Input data START
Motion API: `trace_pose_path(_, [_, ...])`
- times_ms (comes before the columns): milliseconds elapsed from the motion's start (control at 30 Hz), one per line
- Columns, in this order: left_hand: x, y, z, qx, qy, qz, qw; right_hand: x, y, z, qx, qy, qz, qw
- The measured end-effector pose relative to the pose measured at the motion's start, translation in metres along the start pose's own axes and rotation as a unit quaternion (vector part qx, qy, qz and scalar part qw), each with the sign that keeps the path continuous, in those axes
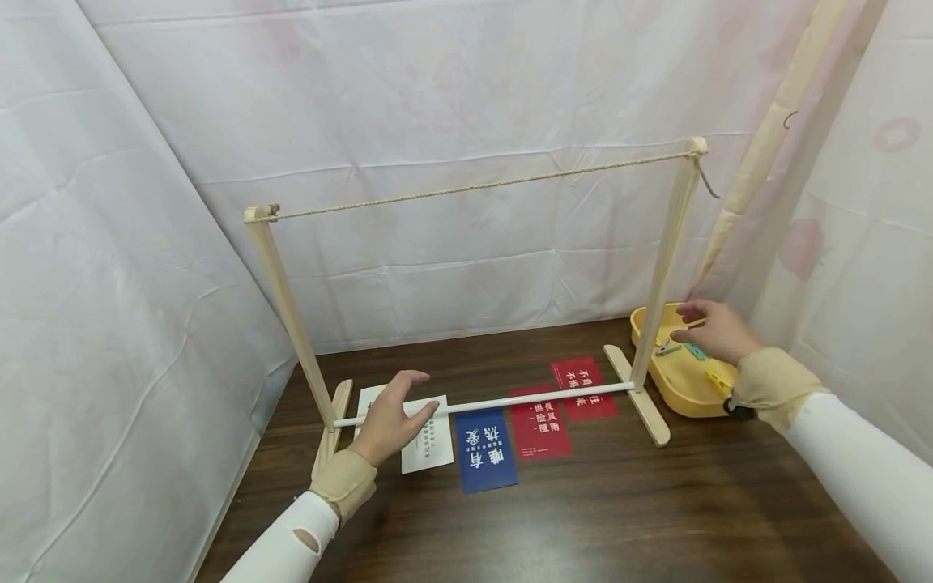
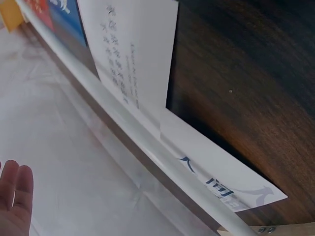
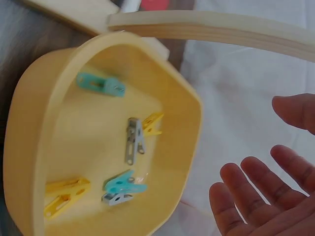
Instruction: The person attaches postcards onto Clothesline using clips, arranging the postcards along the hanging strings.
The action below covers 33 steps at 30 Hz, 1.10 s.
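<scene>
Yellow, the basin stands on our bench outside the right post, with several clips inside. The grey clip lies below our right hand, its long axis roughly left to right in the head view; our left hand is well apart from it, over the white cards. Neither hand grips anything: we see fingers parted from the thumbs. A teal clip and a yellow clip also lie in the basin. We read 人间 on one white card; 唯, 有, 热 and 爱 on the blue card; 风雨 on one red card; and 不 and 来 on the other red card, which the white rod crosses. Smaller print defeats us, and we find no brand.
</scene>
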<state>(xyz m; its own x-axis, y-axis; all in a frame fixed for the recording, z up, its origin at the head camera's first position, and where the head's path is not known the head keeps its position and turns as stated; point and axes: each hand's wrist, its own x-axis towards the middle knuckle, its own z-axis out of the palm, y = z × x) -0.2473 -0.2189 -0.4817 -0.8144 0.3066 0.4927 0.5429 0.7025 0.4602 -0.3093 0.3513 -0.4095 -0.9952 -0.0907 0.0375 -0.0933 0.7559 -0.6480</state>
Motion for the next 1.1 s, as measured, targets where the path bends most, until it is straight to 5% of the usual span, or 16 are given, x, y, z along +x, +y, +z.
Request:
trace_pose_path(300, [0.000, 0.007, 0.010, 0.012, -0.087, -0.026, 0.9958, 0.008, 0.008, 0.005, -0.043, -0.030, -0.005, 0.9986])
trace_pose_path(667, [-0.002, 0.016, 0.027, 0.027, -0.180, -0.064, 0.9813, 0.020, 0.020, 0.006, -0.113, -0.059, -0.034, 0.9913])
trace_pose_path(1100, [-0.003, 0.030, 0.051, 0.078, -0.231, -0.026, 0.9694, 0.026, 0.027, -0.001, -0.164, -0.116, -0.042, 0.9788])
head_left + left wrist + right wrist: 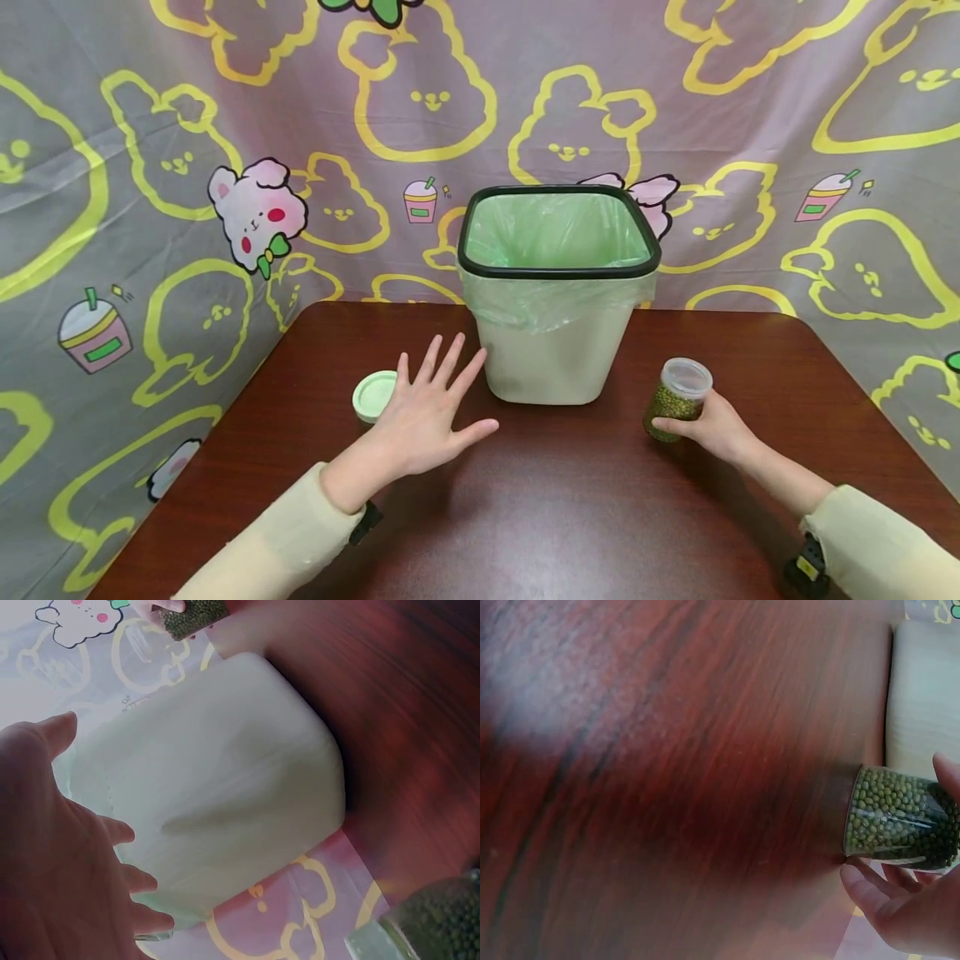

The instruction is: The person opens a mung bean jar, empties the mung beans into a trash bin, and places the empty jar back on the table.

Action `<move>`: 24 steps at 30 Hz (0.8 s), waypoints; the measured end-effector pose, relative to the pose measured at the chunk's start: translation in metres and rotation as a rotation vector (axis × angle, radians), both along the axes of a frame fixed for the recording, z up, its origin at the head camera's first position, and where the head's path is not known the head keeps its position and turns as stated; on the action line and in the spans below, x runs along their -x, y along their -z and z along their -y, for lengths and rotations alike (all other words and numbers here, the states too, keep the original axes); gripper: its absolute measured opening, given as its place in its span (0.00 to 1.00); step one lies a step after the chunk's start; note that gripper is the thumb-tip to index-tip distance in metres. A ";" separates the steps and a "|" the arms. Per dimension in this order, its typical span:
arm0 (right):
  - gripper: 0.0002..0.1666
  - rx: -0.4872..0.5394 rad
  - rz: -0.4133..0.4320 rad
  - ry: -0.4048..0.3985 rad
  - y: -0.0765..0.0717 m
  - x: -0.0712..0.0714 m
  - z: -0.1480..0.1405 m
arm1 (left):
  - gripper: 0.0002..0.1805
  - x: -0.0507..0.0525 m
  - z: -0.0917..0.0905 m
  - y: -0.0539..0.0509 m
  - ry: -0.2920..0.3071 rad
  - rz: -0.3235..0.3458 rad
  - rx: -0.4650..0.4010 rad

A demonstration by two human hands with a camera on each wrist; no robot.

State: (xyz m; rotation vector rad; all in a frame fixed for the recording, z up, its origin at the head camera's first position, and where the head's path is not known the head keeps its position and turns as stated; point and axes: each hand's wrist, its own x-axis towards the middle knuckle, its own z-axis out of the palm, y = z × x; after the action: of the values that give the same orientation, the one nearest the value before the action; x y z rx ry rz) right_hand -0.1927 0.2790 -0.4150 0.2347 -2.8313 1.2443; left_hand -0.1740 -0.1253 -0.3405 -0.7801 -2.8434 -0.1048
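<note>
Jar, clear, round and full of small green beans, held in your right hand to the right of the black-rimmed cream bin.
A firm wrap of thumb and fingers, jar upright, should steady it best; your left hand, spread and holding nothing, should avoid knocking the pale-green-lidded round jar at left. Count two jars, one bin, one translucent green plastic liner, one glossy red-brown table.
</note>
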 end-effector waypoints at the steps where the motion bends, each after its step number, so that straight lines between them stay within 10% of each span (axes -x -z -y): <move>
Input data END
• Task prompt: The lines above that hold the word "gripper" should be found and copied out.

• Response:
Action `<move>`: 24 steps at 30 Hz (0.8 s), waypoints; the measured end-effector pose, relative to the pose measured at the chunk's start: translation in metres and rotation as a rotation vector (axis × angle, radians), both along the axes of a frame fixed for the recording, z up, its origin at the head camera's first position, and where the head's path is not known the head keeps its position and turns as stated; on the action line and in the spans below, x runs along their -x, y along their -z and z along their -y, for lengths and rotations alike (all other words and numbers here, the states too, keep the original axes); gripper: its absolute measured opening, given as its place in its span (0.00 to 1.00); step one lies a step after the chunk's start; note that gripper is the thumb-tip to index-tip distance in metres. A ";" separates the steps and a "|" the arms. Per dimension in this order, its typical span:
  - gripper: 0.0002..0.1666
  - gripper: 0.0002..0.1805

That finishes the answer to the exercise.